Genome-wide genetic screens led to the identification of a whole range of factors that affect CENP-A chromatin integrity to varying extents. The researcher decided to pursue the top 15 factors that affect CENP-A chromatin the most. With assistance from a Masters student (from LMU, Munich), she characterized these factors further through careful molecular genetic analyses, and narrowed down on the four most promising factors that influence CENP-A levels the most. Current experiments are focused on dissecting the mechanisms that these factors utilise to influence CENP-A chromatin assembly and maintenance.

Although the researcher’s Marie Curie IIF funding has run out, the researcher will continue to work on the project through independent funding that she was able to secure from EMBO (2013-2014). Her current and future experiments are expected to provide a detailed understanding of how the factors that she has identified regulate CENP-A chromatin, and thereby influence kinetochore integrity in concert with known kinetochore protein complexes.

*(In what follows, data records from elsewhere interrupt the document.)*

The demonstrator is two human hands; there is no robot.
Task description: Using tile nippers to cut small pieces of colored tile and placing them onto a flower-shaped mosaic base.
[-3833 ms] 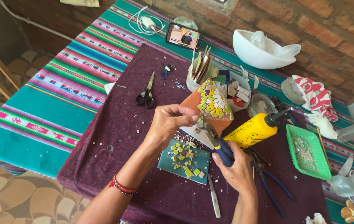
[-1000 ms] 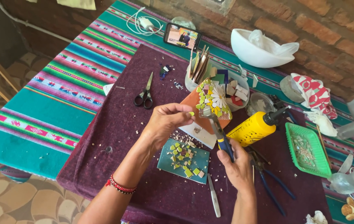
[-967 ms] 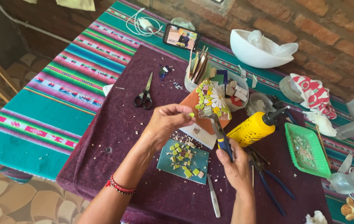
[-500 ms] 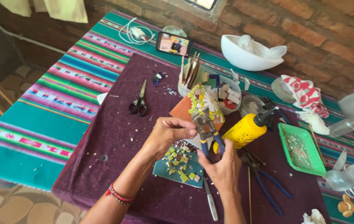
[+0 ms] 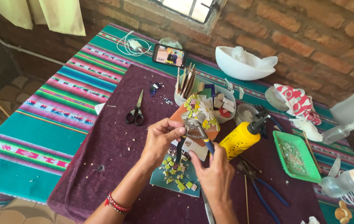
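Here we see our hands over the purple-clothed surface (image 5: 114, 153), left hand (image 5: 160, 139) pinching a tile piece, right hand (image 5: 216, 176) gripping blue-handled nippers (image 5: 193, 130), mosaic board (image 5: 199, 114) behind, yellow glue bottle (image 5: 243, 137) just right, scissors (image 5: 135, 114) left, tile-chip tray (image 5: 175, 180) below.

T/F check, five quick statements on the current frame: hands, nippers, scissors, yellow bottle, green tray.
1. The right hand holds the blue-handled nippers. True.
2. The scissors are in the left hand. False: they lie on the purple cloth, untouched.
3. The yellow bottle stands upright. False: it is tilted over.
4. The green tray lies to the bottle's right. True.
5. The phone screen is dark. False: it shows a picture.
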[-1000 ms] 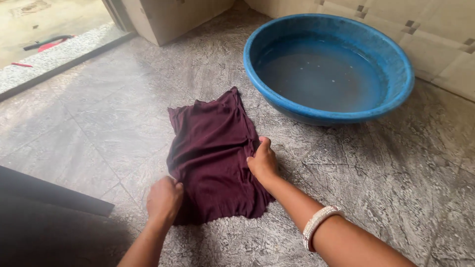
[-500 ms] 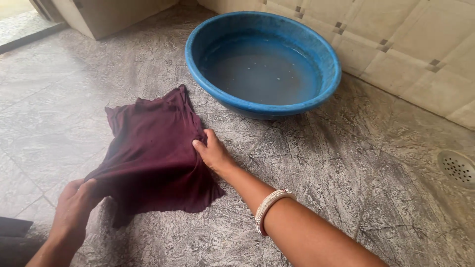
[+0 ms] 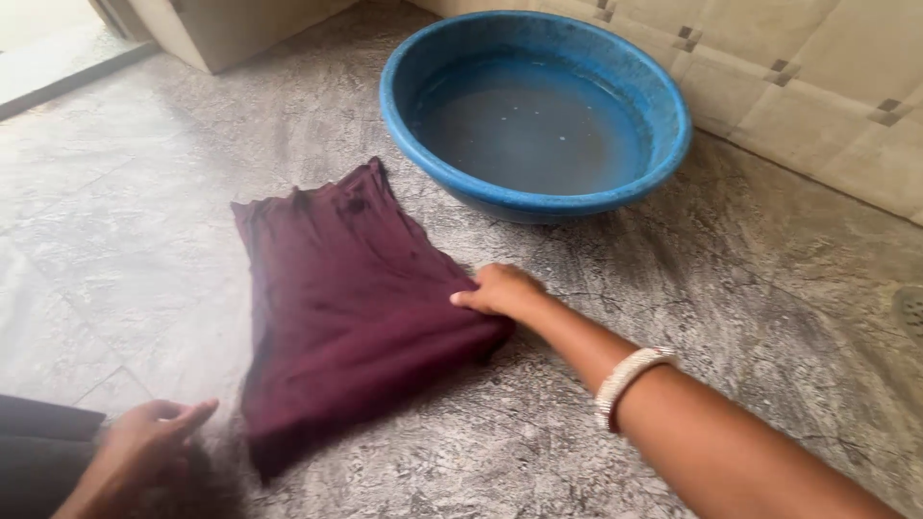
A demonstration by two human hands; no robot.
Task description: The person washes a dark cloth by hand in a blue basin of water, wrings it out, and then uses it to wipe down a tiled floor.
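Note:
A dark maroon cloth (image 3: 346, 308) lies folded flat on the grey stone floor (image 3: 750, 327). My right hand (image 3: 500, 290) grips the cloth's right edge, fingers curled on the fabric; a white beaded bracelet (image 3: 627, 381) sits on that wrist. My left hand (image 3: 144, 452) hovers at the lower left, just off the cloth's near corner, fingers loosely apart and holding nothing. A blue plastic basin (image 3: 673, 144) with a little water stands just beyond the cloth.
A beige tiled wall (image 3: 827, 86) rises behind the basin. A floor drain (image 3: 909, 308) shows at the right edge. A doorway threshold (image 3: 67, 77) lies at the upper left, and something dark (image 3: 38, 452) lies at the lower left.
My left hand has let go of the cloth's near corner and pulled back to the lower left. My right hand stays on the cloth's right edge. The camera has shifted closer.

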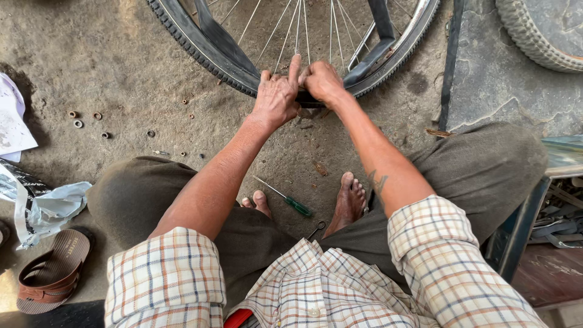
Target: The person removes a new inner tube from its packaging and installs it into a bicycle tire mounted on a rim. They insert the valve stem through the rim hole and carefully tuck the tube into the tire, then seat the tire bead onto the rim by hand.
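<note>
Bicycle wheel (291,36), black treaded tyre (200,51), silver spokes, left hand (276,97) and right hand (322,82) fingers clenched on tyre

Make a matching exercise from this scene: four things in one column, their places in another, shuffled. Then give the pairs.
Things:
1. screwdriver
2. sandal
3. loose nuts and washers
4. both hands

Places:
A. on the bicycle tyre at the wheel's lower edge
B. on the ground between the bare feet
C. bottom left, beside crumpled plastic
D. scattered on the ground at left

Pairs: 1-B, 2-C, 3-D, 4-A
</note>
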`<action>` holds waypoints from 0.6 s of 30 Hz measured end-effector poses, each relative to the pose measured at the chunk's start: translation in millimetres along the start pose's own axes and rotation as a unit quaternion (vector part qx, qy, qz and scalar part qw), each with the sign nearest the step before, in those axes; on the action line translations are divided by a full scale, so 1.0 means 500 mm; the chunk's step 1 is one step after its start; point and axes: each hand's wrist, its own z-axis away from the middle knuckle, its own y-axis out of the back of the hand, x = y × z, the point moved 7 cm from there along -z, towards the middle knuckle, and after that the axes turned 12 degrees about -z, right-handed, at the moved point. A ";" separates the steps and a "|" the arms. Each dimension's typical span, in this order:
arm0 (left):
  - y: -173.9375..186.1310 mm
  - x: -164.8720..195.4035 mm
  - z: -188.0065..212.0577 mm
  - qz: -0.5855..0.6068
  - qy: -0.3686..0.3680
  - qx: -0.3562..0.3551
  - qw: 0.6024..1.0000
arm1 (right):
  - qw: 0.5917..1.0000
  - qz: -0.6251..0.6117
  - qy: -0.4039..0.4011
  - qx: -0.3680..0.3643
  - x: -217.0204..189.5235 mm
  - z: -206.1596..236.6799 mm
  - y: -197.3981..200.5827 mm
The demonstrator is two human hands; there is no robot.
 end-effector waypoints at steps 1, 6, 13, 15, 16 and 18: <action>-0.009 -0.003 0.003 -0.005 0.000 -0.026 1.000 | 0.998 -0.004 -0.040 0.047 0.010 0.002 0.005; -0.037 -0.017 0.026 -0.074 -0.064 -0.011 0.995 | 0.990 -0.013 0.048 0.135 -0.007 0.010 -0.002; -0.028 -0.040 0.037 -0.114 -0.060 0.049 0.990 | 0.981 0.031 0.074 0.177 -0.016 -0.003 -0.038; -0.017 -0.043 0.027 -0.054 -0.061 -0.067 0.994 | 0.975 0.036 0.136 0.172 -0.033 0.003 -0.038; -0.005 -0.048 0.026 -0.020 -0.059 -0.127 0.990 | 0.975 0.038 0.170 0.136 -0.038 0.007 -0.043; 0.134 -0.069 0.020 0.008 -0.061 0.138 0.989 | 0.956 0.119 0.246 0.108 -0.066 0.036 -0.050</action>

Centromeres are essential for chromosome segregation in all eukaryotes. Defective chromosome segregation causes aneuploidy, which can contribute to cancer progression, and in meiosis can result in trisomic individuals with reduced quality of life. A complete understanding of the processes that lead to full centromere-kinetochore assembly are required in order to dissect, and ultimately intervene in, the mechanism of chromosome segregation.